Inicialmente remete ao pátio da Escola de Comunicação, à Taba dos Orixás, ao
final de uma manhã de sábado no Mercado Modelo, às Festas de Largo, em toda
parte, em que na década de 70, se reuniam os estudantes de Jornalismo, os
farristas de quase todas as unidades da UFBa e outros agregados, inclusive nas
ruas das cidades por onde passava a embaixada ao Festival de Inverno de Ouro
Preto. Histórica e aventureira viagem que dentro do inusitado Fumacê, o ônibus,
tipo marinete, cujo escapamento furado jogava o monóxido de carbono pra dentro
e, que com gerador defeituoso levou quatro dias que chegar ao destino, sendo obrigado
a fazer paradas constantes, as quais se aproveitava para apresentação da
capoeira, samba de roda e o
impressionante maculelê de facão
comandado pelos irmãos Márcio e Aristides Mercês. Remete também a reencontro
recente de velhos jovens amigos de 1970. Os meninos continuam a tocar sem nada
disso saber, criando, provavelmente, suas próprias reminiscências futuras.
E há uns olhos cor
das águas. A cor das águas do mar. A cor das águas do mar num dia de sol. Num
dia de sol de rara primavera. Na transparência calma destas águas passam
cardumes, passam canoas, passam veleiros, passam nuvens, embora os mistérios da
alma, retidas nas regiões abissais, não se revelem. Nos olhos oceânicos é
possível navegar. É possível navegar por
mares nunca dantes navegados, ou dentro da baía e lagamares, por entre
ilhas, de preferência desertas, surpreendendo quietas enseadas e esquecidas
capelas entre matos à beira d’água, ou um mosteiro inteiro, ou ruinas de um
outrora opulento engenho ladeado por imponentes palmeiras imperiais.

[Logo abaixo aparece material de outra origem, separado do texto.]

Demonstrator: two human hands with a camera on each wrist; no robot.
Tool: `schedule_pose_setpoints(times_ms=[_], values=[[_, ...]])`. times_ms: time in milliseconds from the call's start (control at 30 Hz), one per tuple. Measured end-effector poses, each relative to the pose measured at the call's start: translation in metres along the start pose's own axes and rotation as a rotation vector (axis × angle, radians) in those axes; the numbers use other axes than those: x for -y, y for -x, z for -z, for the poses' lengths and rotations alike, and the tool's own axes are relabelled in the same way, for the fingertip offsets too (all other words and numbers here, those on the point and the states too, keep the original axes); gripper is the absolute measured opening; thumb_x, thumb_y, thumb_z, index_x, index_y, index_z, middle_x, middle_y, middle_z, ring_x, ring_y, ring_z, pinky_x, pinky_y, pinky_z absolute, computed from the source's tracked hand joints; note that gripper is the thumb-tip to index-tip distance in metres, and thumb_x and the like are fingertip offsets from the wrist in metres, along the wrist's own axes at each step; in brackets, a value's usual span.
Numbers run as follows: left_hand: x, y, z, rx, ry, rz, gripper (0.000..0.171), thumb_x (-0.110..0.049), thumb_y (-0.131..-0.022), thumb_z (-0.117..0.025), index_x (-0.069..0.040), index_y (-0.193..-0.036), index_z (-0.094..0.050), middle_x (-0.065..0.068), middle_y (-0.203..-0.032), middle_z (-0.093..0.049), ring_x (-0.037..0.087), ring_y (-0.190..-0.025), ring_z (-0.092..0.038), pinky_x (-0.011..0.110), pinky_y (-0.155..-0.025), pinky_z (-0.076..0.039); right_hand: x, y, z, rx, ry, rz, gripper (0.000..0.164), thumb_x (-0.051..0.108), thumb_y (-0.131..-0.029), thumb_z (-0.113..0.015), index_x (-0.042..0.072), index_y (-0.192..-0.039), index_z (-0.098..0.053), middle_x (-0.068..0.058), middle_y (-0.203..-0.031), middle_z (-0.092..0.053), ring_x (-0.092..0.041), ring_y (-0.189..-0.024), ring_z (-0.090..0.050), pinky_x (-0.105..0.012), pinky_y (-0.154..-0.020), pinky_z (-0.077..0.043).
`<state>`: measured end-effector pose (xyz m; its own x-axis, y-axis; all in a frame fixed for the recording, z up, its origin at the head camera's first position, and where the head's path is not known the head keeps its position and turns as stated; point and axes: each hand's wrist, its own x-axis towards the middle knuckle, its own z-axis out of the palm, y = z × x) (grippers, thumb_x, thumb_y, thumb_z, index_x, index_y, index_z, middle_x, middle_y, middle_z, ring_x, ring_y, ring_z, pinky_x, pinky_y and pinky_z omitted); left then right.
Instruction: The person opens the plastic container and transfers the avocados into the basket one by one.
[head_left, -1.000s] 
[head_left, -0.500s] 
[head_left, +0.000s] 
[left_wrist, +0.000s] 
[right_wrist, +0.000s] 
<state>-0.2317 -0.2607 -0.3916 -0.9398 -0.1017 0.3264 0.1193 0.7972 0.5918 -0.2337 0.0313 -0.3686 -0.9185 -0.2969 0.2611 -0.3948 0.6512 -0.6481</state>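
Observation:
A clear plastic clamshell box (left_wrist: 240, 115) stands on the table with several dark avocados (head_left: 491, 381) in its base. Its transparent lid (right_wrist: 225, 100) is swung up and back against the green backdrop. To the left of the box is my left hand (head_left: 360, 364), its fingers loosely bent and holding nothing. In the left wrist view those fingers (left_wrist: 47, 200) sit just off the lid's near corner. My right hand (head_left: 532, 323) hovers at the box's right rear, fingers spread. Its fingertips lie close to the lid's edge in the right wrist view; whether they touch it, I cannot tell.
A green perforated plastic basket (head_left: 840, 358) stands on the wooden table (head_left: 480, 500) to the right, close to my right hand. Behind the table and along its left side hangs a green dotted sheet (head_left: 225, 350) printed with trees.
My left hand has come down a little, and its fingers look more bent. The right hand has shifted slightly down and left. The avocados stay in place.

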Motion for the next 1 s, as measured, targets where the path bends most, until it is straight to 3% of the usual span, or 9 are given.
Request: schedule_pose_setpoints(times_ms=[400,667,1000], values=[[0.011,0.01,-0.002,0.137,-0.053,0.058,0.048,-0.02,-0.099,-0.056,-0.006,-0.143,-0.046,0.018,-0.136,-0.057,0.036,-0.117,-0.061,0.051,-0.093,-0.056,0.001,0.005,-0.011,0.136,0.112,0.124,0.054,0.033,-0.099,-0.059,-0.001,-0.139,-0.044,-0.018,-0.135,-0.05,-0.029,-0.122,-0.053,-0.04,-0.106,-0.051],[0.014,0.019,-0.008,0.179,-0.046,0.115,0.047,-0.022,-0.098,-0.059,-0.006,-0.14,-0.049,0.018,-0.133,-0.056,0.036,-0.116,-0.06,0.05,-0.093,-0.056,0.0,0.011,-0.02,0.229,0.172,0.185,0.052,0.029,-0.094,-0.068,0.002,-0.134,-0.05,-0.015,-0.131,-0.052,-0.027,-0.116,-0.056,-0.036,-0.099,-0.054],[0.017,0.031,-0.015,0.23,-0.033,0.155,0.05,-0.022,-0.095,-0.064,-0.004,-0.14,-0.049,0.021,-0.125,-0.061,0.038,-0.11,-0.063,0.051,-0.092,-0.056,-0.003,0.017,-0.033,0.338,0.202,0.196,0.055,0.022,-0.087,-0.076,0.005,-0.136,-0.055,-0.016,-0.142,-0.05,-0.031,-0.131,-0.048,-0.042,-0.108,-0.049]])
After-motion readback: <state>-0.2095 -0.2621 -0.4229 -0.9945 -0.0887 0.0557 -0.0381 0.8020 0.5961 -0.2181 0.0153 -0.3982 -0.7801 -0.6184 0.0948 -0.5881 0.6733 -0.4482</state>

Nos olhos d’água cessam as
tempestades. Os bons ventos vêm de volta repondo aleluias onde havia nostalgia,
espalhando brejeirice onde havia sisudez e doçura na aridez da amargura. Há
promissão de sossego, descanso, serenidade e segurança, ainda que em meio à instabilidade
inerente à condição das águas que não param de passar; mas se peraus existirem
que fiquem bem escamoteados sem perigo oferecer, ao menos iminentemente. Quem
tem o coração posto nas águas de Kirimurê-Paraguaçu, não refuga uma boa quimera. Quem tem a alma posta nos
saveiros que deslizam na Baía com insufladas velas de içar, não perde a
oportunidade de navegar ainda que seja em águas de miragem. Quem tem o
pensamento nos ventos indo à deriva daqui dali e acolá, vive a fuçar motivos de
alumbramentos nas coisas mais simples que há: numa pequenina flor silvestre, no
perfume do jasmim, no cheiro das algas, na vela solitária que passa no
horizonte incendiado ao crepúsculo, no popopó do barco invisível dentro da
noite, no som do berimbau, até nas metafóricas águas dos olhos cor das águas.